§ AIM OF THE TASK: When you reach the line that has "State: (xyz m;" in the material below, reproduce it and each line after it exactly, through the last one.

##### RECORDED DATA

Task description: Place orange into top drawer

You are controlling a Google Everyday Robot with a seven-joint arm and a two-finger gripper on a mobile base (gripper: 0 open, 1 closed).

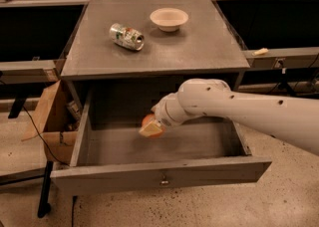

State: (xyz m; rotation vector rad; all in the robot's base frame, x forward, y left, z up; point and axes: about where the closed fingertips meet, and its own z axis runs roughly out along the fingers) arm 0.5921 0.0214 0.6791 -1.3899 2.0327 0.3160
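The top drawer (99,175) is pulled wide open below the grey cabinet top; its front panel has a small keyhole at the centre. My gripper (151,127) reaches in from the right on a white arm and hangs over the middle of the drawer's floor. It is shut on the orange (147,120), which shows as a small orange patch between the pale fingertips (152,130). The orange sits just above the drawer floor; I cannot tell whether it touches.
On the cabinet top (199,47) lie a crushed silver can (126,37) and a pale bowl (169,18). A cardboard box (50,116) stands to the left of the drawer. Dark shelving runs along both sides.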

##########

§ TASK RESULT:
State: (xyz m; rotation vector rad; all in the robot's base frame, x forward, y left, z up; point and axes: about where the closed fingertips meet, and its own z axis runs roughly out along the fingers) arm 0.5921 0.0214 0.6791 -1.3899 2.0327 0.3160
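The top drawer (99,175) is pulled wide open below the grey cabinet top; its front panel has a small keyhole at the centre. My gripper (151,127) reaches in from the right on a white arm and hangs over the middle of the drawer's floor. It is shut on the orange (147,120), which shows as a small orange patch between the pale fingertips (152,130). The orange sits just above the drawer floor; I cannot tell whether it touches.
On the cabinet top (199,47) lie a crushed silver can (126,37) and a pale bowl (169,18). A cardboard box (50,116) stands to the left of the drawer. Dark shelving runs along both sides.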

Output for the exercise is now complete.